▸ Dataset excerpt
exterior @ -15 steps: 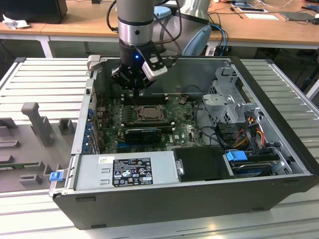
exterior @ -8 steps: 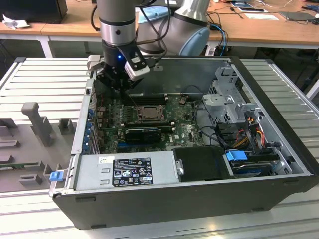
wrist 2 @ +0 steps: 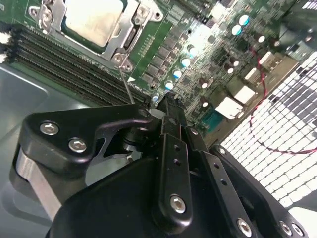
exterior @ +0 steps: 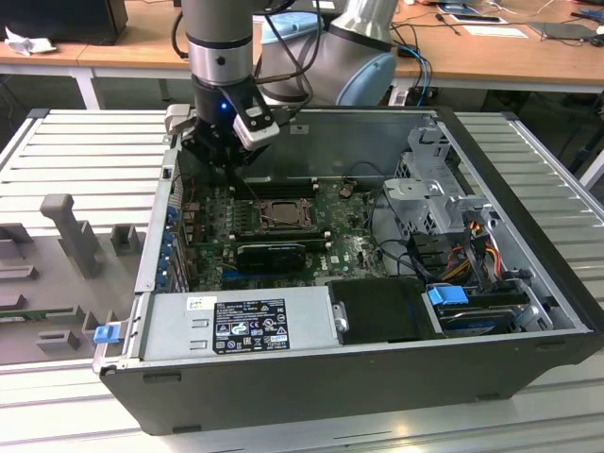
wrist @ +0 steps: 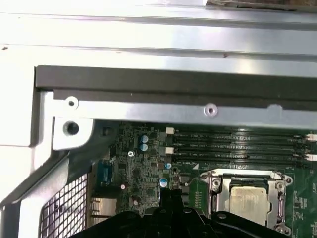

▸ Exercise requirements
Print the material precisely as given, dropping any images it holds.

▸ Output for this task
exterior @ -15 steps: 
exterior @ -8 steps: 
wrist 2 @ +0 steps: 
exterior @ +0 steps: 
wrist @ +0 steps: 

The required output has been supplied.